In a memo sent to investors today, UBS analyst John Hodulik says a number of key elements have coalesced, suggesting major consolidation of cable and wireless providers.
“We have long believed that secular changes in technology and usage would lead to the convergence of the cable and wireless industries,” Hodulik said. “The transformation of the internet into a mobile-first platform combined with the rapid migration of video from proprietary networks to digital and the rise in competitive pressure this entails increases the value of an integrated fixed and wireless service to cable providers. Densification of wireless networks required to meet the needs of video-centric subscribers increases synergies of cable-wireless combinations and provides the springboard for 5G-based services. A roll-back of Title II re-classification could further increase incentives for cable.”

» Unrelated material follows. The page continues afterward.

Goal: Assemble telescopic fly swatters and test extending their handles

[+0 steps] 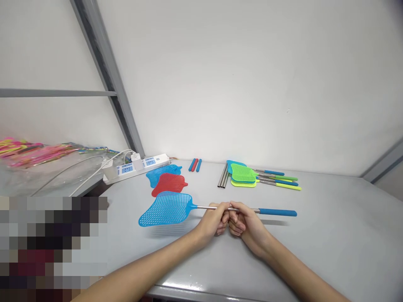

So what will that consolidation look like? In an exercise somewhat resembling the M&A equivalent of speed dating, Hodulik sketched out 10 models, outlining case studies for cable and satellite operators Comcast, Charter Communications and Dish Network merging with wireless companies including Verizon, Sprint and T-Mobile US.
For the long-pondered merger between Dish and T-Mobile US, for example, Hodulik listed “positives” such as “strong spectrum position,” “integrated video product,” “bundling opportunity with Sling” and “some synergies.”
The negatives: “structure of deal likely difficult for stock appreciation given loss of spectrum valuation support” and “deal likely dilutive to financials and leverage.”
Among Hodulik’s other models was a possible union between No. 1 wireless company Verizon and leading cable operator Comcast, which he said would produce “significant synergies” and “integrated product” while being “accretive to revenue and EBITDA growth.”